Activity
Exactly reproduce the lines from the top of the entries below through the line containing "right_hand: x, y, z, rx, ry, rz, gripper", with both ends included.

Data records

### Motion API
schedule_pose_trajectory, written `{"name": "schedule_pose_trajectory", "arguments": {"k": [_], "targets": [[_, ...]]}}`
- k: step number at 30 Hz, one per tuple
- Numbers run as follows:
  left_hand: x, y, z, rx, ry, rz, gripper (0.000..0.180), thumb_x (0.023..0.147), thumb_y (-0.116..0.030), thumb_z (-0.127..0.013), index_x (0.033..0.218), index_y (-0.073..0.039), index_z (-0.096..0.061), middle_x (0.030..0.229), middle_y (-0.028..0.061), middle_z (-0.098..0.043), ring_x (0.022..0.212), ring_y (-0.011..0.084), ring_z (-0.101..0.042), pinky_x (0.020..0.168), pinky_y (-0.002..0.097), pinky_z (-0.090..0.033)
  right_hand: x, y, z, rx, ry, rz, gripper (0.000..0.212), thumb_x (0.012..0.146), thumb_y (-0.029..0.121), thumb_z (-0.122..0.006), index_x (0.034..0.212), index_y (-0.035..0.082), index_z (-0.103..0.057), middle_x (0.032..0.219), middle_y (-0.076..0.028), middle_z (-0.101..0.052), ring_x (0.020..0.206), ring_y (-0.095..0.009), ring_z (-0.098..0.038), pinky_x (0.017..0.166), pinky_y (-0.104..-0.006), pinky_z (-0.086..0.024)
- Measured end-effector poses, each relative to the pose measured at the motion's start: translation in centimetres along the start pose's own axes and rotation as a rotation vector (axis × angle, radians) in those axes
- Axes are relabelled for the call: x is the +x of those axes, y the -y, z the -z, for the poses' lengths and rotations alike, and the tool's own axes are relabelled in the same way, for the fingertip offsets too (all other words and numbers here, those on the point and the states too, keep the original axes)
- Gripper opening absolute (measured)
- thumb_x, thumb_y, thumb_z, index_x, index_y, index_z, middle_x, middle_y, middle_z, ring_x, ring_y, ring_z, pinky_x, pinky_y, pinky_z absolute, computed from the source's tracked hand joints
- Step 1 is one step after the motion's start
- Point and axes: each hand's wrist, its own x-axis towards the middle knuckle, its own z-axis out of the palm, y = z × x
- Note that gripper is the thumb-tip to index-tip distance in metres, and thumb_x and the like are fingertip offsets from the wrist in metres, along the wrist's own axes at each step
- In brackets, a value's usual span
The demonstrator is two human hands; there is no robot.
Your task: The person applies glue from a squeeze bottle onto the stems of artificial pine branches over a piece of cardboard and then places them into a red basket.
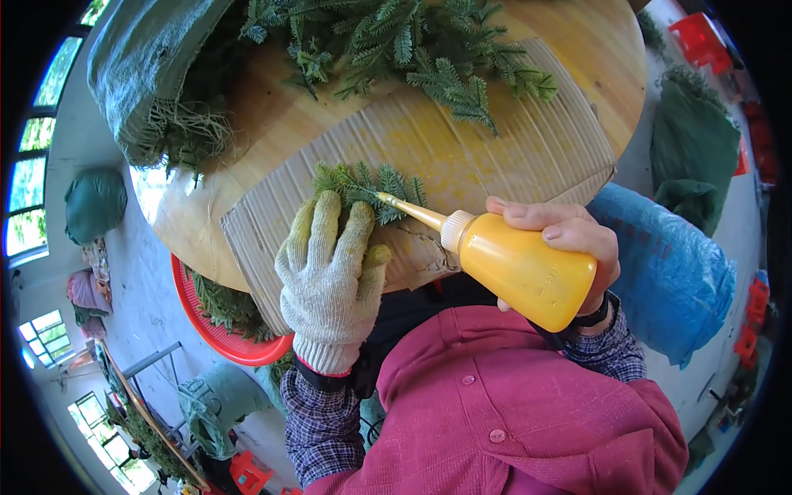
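My left hand (330, 268), in a pale knitted glove with yellow-stained fingertips, holds a small green fir sprig (401, 186) against a sheet of corrugated cardboard (305, 161). Its fingers reach over the sprig's left part and hide the stem end. In my bare right hand (577, 239) is a squeeze bottle (528, 268) full of yellow liquid, tilted with its long tapered nozzle (412, 211) pointing left. The nozzle's tip is at the sprig, just right of the gloved fingers; whether it touches the needles I cannot tell. Yellow specks and smears mark the cardboard.
Fir branches (404, 45) are heaped along the far side of the round wooden table (606, 49). A woven sack (148, 66) of greenery stands at the far left. Below the table edge are a red basket (247, 351) with more sprigs and a blue plastic bundle (660, 272).
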Motion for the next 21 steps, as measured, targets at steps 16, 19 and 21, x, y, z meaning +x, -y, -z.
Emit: {"name": "schedule_pose_trajectory", "arguments": {"k": [16, 19, 21], "targets": [[-0.11, 0.07, -0.14, 0.011, 0.014, 0.006, 0.054, 0.082, -0.027, -0.076, 0.131, -0.011, -0.066, 0.14, 0.0179, -0.058, 0.131, 0.0397, -0.053, 0.104, 0.0505, -0.042, -0.56, 0.59, 0.84, -0.126, 0.066, 0.023, 0.078, 0.072, 0.014, -0.096, 0.129, 0.008, -0.044, 0.121, -0.027, -0.064, 0.11, -0.038, -0.069, 0.095, -0.0606, -0.058], [-0.07, 0.03, -0.08, 0.017, 0.035, 0.021, 0.054, 0.082, -0.027, -0.076, 0.132, -0.011, -0.066, 0.141, 0.0177, -0.057, 0.131, 0.0397, -0.053, 0.104, 0.0505, -0.042, -0.67, 0.79, 0.79, -0.127, 0.061, 0.017, 0.078, 0.071, 0.014, -0.096, 0.129, 0.008, -0.044, 0.121, -0.027, -0.064, 0.11, -0.038, -0.07, 0.095, -0.0607, -0.057], [0.02, -0.15, 0.12, 0.008, 0.049, 0.034, 0.053, 0.082, -0.025, -0.076, 0.132, -0.01, -0.066, 0.142, 0.018, -0.057, 0.133, 0.0397, -0.052, 0.107, 0.0502, -0.041, -0.72, 0.88, 0.8, -0.126, 0.058, 0.01, 0.077, 0.071, 0.013, -0.096, 0.129, 0.008, -0.044, 0.121, -0.027, -0.064, 0.109, -0.039, -0.07, 0.096, -0.0607, -0.057]]}}
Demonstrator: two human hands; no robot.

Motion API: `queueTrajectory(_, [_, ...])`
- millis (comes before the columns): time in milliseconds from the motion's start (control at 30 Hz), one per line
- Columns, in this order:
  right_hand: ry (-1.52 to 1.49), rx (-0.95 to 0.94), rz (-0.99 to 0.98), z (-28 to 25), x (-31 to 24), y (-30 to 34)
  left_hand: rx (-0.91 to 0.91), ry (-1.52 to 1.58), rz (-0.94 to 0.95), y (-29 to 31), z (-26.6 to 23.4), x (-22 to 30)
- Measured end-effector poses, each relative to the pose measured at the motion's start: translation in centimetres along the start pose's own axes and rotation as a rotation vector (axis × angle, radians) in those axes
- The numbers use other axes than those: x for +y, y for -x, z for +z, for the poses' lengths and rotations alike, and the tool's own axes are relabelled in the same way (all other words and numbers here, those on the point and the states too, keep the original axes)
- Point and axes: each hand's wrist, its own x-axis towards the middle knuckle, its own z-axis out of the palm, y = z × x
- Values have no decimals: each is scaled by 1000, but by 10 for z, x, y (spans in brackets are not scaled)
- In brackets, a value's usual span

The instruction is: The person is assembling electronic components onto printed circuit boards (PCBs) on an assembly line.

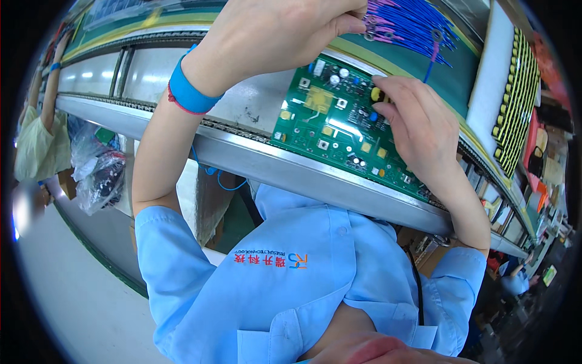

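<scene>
A green circuit board (309,130) lies on the conveyor rails in front of me, crowded with white-topped capacitors, yellow patches and small chips. My right hand (421,118) reaches over its right part, thumb and forefinger closed around a round yellow-and-black coil (377,95) at the board's surface. Beyond the board, my left hand (285,33) is raised with its fingertips pinched together beside a bundle of blue wires (418,30) with pink sleeves and ring terminals. Whatever is between those fingertips, if anything, is hidden. A blue band (191,85) circles my left wrist.
Rows of yellow-and-black coils (515,91) stand on a white foam sheet (488,79) at the right. The metal conveyor rail (254,155) runs along my front. A plastic bag (100,173) hangs at the left, near another person's arm (51,79). A blue cord (227,187) dangles below the rail.
</scene>
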Motion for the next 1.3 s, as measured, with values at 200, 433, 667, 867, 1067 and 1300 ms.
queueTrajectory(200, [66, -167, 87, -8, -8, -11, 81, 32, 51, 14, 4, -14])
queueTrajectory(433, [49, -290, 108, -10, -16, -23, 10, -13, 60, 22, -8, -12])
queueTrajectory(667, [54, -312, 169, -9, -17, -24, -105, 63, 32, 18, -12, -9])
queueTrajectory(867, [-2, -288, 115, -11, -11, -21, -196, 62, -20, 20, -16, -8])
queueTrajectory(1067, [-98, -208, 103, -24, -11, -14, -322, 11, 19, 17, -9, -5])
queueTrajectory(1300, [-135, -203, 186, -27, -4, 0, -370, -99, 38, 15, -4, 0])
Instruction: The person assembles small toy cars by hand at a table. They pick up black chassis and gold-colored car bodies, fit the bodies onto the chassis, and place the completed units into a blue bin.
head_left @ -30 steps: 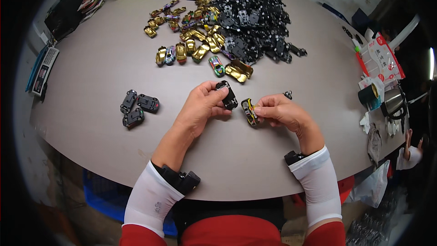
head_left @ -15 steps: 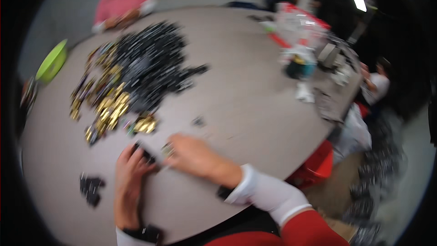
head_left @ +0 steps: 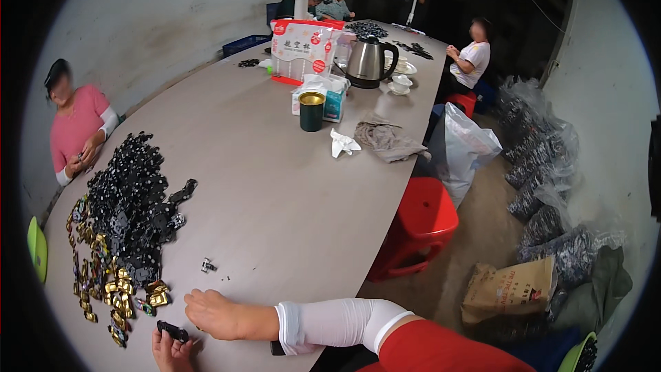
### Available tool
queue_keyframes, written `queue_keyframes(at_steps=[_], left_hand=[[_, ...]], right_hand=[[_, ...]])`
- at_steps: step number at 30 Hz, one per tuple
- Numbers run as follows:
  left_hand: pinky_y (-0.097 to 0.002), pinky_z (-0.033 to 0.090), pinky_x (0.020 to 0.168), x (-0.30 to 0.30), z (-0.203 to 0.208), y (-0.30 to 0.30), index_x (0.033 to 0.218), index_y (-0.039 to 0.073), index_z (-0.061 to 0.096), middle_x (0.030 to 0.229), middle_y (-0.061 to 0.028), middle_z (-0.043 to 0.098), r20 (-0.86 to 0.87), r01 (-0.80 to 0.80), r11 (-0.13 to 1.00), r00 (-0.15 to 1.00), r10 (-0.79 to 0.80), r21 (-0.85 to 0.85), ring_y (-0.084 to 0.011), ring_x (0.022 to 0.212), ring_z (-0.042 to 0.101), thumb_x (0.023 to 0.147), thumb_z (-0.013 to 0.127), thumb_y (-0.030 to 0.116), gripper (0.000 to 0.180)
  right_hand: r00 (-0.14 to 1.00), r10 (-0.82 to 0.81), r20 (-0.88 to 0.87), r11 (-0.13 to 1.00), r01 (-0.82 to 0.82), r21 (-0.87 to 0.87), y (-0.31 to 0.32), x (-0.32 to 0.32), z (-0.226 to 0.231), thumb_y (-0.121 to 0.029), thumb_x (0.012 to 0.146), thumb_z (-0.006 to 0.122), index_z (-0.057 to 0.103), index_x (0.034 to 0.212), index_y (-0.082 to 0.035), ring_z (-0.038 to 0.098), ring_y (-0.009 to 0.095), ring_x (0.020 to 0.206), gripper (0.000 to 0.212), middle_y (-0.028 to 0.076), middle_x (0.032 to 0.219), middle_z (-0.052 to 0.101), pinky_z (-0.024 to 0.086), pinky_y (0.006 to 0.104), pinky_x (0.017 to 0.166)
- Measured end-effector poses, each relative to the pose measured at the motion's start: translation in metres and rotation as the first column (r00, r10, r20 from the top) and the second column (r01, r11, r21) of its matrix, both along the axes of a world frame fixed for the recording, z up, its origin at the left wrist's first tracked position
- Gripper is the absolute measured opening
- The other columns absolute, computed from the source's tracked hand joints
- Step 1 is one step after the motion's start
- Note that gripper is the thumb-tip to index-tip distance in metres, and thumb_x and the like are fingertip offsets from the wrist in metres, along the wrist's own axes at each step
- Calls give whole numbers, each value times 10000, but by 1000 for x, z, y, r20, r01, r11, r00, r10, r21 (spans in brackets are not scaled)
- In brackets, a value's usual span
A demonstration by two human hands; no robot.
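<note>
My left hand (head_left: 172,353) sits at the bottom edge with a small black toy-car part (head_left: 172,332) pinched at its fingertips. Just right of it, my right hand (head_left: 215,314) rests knuckles-up on the grey table (head_left: 289,193), fingers curled; whatever is under them is hidden. To the left lies a heap of black parts (head_left: 131,196), with several gold toy-car shells (head_left: 103,293) along its near edge. One small loose part (head_left: 207,265) lies apart on the table, beyond my right hand.
A green bowl (head_left: 36,248) is at the far left edge. Mid-table stand a dark cup (head_left: 311,111), a kettle (head_left: 368,60), a red-and-white pack (head_left: 300,47) and a crumpled cloth (head_left: 387,140). A red stool (head_left: 421,220) and filled bags (head_left: 551,220) are on the right. Other people sit around the table.
The view has swung from straight down onto my hands to the right along the table. My hands now appear at the bottom left, the left one still holding a black part.
</note>
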State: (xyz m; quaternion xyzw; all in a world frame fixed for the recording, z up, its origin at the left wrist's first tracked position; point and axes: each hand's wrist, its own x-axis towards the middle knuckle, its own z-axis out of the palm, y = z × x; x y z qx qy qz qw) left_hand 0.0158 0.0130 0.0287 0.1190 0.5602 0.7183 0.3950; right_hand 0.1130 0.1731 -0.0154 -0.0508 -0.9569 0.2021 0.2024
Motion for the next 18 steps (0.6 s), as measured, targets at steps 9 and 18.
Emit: queue_keyframes(at_steps=[9, 18], left_hand=[[-390, 548, 810, -10, -17, -2, 1170, -47, 506, 1005, -172, 615, -14, -17, 999, 1000, 17, -41, -277, 907, 617, 921, 588, 147, 326], [-431, 548, 815, -4, -11, 1, 1202, -42, 491, 1006, -174, 626, -58, 19, 998, 998, -22, -57, -298, 875, 638, 920, 593, 165, 364]], right_hand=[[959, -63, -278, 976, 1, -217, 4, -9, 5, 6, 640, 630, 525, 822, 23, 525, 313, 889, 211, 151, 906, 513, 493, 375, 694], [952, -36, -304, 988, -13, -156, -8, -6, 16, -26, 620, 662, 547, 808, 9, 515, 284, 917, 223, 133, 932, 509, 487, 350, 728]])
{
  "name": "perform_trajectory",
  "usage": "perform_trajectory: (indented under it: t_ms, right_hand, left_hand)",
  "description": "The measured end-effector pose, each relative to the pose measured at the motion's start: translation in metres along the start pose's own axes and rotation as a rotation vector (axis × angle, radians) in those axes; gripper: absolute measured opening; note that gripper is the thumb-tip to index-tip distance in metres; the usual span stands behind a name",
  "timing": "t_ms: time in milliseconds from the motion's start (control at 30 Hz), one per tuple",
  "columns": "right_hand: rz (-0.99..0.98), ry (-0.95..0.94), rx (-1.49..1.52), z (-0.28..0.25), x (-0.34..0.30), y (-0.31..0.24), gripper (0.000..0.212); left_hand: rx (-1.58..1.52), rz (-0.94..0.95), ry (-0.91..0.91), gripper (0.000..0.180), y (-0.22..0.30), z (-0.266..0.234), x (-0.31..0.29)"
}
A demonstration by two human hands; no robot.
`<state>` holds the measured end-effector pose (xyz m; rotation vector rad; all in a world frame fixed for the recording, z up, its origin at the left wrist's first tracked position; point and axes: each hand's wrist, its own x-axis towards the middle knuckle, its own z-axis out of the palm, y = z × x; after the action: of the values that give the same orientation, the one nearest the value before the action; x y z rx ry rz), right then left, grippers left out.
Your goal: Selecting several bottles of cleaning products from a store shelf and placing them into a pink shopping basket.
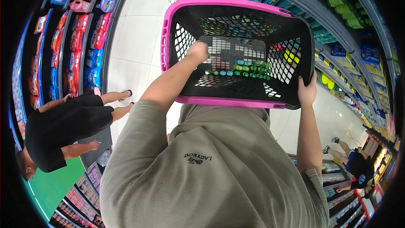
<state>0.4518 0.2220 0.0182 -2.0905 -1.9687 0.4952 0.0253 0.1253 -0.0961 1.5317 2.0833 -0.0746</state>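
Curled, the left hand (pixel 201 51) hangs inside the pink-rimmed black basket (pixel 228 2), before the torso – whether it has closed on something green, I cannot tell. Low in the basket lie green bottles (pixel 252 69), likely slippery, best taken round the body. Rightward, the right hand (pixel 308 90) clasps the basket's end – probably stiff plastic, steadiest by its rim.

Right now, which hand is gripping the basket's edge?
The right hand, on the black edge of the basket; the left hand is over its opening instead.
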Motion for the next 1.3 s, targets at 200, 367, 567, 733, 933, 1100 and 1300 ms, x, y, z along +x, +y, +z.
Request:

Response to this exercise
### Motion API
schedule_pose_trajectory, written `{"name": "schedule_pose_trajectory", "arguments": {"k": [_], "targets": [[_, ...]]}}`
- k: step number at 30 Hz, one per tuple
- Numbers run as follows:
  left_hand: x, y, z, rx, ry, rz, gripper (0.000..0.180), thumb_x (0.023..0.147), thumb_y (-0.116..0.030), thumb_z (-0.127..0.013), index_x (0.033..0.218), index_y (-0.073..0.039), index_z (-0.096..0.061), middle_x (0.030..0.229), middle_y (-0.028..0.061), middle_z (-0.098..0.043), ring_x (0.022..0.212), ring_y (-0.011..0.084), ring_z (-0.101..0.042), pinky_x (0.020..0.168), pinky_y (-0.002..0.097), pinky_z (-0.090..0.033)
  right_hand: x, y, z, rx, ry, rz, gripper (0.000..0.212), thumb_x (0.012..0.146), thumb_y (-0.029..0.121), thumb_z (-0.122..0.006), index_x (0.034..0.212), index_y (-0.035..0.082), index_z (-0.103..0.057), middle_x (0.032..0.219), middle_y (-0.076..0.028), middle_z (-0.101..0.052), ring_x (0.020..0.206), ring_y (-0.095..0.009), ring_z (-0.098..0.038), pinky_x (0.017..0.166), pinky_y (-0.104..-0.006), pinky_z (-0.086..0.024)

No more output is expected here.